Data segment START

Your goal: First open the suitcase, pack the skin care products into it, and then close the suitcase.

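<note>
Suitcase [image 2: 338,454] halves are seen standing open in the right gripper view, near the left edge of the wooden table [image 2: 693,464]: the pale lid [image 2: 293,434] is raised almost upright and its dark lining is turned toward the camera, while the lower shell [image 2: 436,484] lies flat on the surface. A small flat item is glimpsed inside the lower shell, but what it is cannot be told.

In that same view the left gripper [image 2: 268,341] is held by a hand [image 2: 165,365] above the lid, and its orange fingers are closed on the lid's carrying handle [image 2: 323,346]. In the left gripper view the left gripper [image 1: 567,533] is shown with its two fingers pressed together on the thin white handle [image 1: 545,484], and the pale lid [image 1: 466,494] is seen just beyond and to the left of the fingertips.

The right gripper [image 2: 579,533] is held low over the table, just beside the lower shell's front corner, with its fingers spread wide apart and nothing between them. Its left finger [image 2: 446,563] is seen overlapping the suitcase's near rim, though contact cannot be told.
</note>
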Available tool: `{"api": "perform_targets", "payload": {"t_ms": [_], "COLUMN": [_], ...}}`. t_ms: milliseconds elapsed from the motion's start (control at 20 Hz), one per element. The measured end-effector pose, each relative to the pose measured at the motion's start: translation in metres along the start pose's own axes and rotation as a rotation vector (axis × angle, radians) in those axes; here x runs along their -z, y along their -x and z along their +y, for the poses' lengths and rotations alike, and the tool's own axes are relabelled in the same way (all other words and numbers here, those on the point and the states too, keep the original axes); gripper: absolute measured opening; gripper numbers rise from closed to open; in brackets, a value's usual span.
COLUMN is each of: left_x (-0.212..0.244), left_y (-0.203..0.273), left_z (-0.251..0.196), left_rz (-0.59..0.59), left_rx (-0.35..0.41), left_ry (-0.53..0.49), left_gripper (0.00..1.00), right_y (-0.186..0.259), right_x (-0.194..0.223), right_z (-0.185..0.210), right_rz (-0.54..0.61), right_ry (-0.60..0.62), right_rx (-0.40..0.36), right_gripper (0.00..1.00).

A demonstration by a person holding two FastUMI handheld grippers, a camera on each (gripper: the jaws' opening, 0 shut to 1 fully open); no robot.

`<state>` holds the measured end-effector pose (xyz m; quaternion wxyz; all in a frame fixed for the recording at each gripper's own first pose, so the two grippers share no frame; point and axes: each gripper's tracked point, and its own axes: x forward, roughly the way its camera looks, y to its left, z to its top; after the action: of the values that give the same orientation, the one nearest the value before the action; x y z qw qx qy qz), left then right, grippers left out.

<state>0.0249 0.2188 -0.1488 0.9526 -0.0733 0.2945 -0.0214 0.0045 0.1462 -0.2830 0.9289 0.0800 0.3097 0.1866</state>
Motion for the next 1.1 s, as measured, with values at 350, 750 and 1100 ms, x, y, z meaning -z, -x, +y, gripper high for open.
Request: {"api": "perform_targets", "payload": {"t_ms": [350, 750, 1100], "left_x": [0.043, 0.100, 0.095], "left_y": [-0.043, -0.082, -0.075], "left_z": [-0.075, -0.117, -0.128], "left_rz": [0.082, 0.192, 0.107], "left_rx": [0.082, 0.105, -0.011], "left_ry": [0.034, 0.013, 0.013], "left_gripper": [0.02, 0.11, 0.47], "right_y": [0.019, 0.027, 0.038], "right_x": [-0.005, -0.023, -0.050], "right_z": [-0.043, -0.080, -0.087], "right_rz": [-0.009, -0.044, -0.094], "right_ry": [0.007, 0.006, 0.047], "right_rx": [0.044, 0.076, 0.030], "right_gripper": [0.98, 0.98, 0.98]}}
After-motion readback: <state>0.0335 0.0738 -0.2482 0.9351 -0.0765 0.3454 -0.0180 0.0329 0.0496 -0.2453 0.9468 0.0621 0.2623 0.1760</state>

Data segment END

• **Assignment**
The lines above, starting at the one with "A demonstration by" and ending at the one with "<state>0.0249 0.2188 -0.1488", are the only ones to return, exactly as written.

• **Answer space**
A demonstration by a person holding two FastUMI handheld grippers, a camera on each (gripper: the jaws' opening, 0 shut to 1 fully open); no robot.

`<state>` holds the measured end-effector pose (xyz m; quaternion wxyz; all in a frame fixed for the recording at each gripper's own first pose, so the two grippers share no frame; point and axes: each gripper's tracked point, and its own axes: x forward, roughly the way its camera looks, y to its left, z to its top; after the action: of the values that give the same orientation, the one nearest the value before the action; x y z qw qx qy qz), left then right, grippers left out.

<state>0.0249 0.2188 -0.1488 0.9526 -0.0733 0.2945 -0.0214 0.0045 0.1462 -0.2830 0.9289 0.0800 0.3097 0.1866</state>

No more output is expected.